Exercise: If a line of the data below holds the string "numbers", copy it.
___ The data
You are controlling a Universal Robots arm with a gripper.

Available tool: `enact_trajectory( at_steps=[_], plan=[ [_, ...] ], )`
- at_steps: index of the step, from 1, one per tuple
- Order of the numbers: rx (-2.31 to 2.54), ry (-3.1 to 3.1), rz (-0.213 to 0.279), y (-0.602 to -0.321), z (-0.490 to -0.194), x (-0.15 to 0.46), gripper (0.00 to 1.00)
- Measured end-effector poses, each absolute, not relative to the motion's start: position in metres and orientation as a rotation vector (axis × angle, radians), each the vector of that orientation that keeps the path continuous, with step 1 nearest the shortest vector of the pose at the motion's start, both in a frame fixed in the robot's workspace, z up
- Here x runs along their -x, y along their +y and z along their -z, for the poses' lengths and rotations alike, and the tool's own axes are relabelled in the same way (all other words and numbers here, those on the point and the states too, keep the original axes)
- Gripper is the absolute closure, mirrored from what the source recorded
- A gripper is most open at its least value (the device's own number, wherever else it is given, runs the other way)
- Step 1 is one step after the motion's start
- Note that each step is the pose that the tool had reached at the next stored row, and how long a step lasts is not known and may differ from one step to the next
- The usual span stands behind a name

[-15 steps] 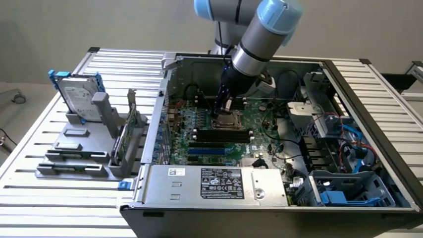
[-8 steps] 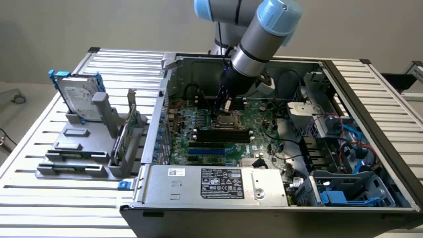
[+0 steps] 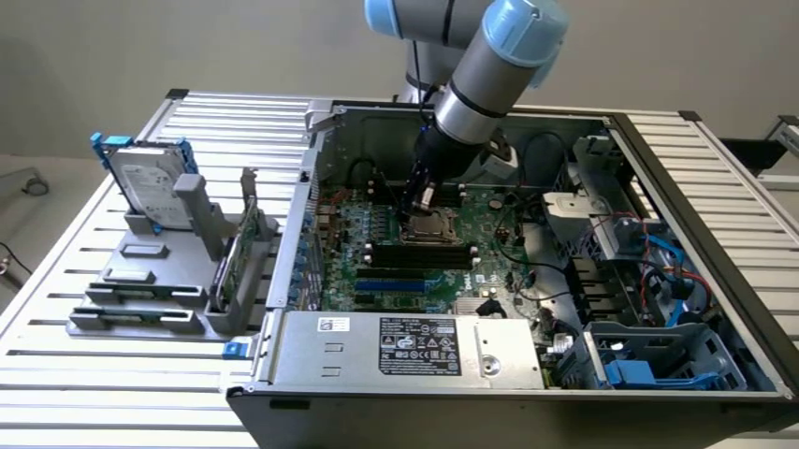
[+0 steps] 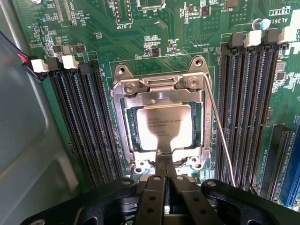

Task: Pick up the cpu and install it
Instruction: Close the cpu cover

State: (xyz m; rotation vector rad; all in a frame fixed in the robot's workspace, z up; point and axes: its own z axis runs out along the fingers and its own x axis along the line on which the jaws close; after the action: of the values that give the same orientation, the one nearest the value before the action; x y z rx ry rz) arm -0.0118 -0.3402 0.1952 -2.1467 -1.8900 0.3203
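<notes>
The cpu [image 4: 164, 125], a small square chip with a silver-grey top, lies flat inside the metal socket frame [image 4: 159, 86] on the green motherboard [image 4: 154, 42]. My gripper [image 4: 165, 161] is shut, its two black fingers pressed together with their tips at the chip's near edge. Nothing shows between the fingers. In the exterior view the gripper [image 3: 425, 208] reaches down into the open computer case, just above the cpu [image 3: 433, 225]. The socket's thin wire lever [image 4: 220, 136] runs along one side of the frame.
Long black memory slots [image 4: 84, 126] [image 4: 246, 103] flank the socket on both sides. The case wall [image 3: 299, 215], a power supply [image 3: 413, 346] and cables [image 3: 661, 271] surround the board. A hard drive in a blue frame [image 3: 150, 187] stands in a grey fixture at the exterior view's left.
</notes>
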Motion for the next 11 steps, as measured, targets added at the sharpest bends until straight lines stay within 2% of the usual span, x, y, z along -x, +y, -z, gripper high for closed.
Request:
enact_trajectory(
  at_steps=[11],
  plan=[
    [2.144, -1.867, -0.296, -0.342, -0.208, 0.024, 0.89]
  ],
)
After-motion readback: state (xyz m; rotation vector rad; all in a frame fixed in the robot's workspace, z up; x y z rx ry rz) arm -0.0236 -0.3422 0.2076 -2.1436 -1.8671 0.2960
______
Your response:
- Order of the numbers: rx (-2.31 to 2.54), ry (-3.1 to 3.1), rz (-0.213 to 0.279), y (-0.602 to -0.321), z (-0.490 to -0.194), x (-0.15 to 0.46), gripper (0.00 to 1.00)
- Here x runs along their -x, y along their +y and z along their -z, for the poses' lengths and rotations alike, and the tool's own axes are relabelled in the same way (all other words and numbers here, those on the point and the states too, keep the original axes)

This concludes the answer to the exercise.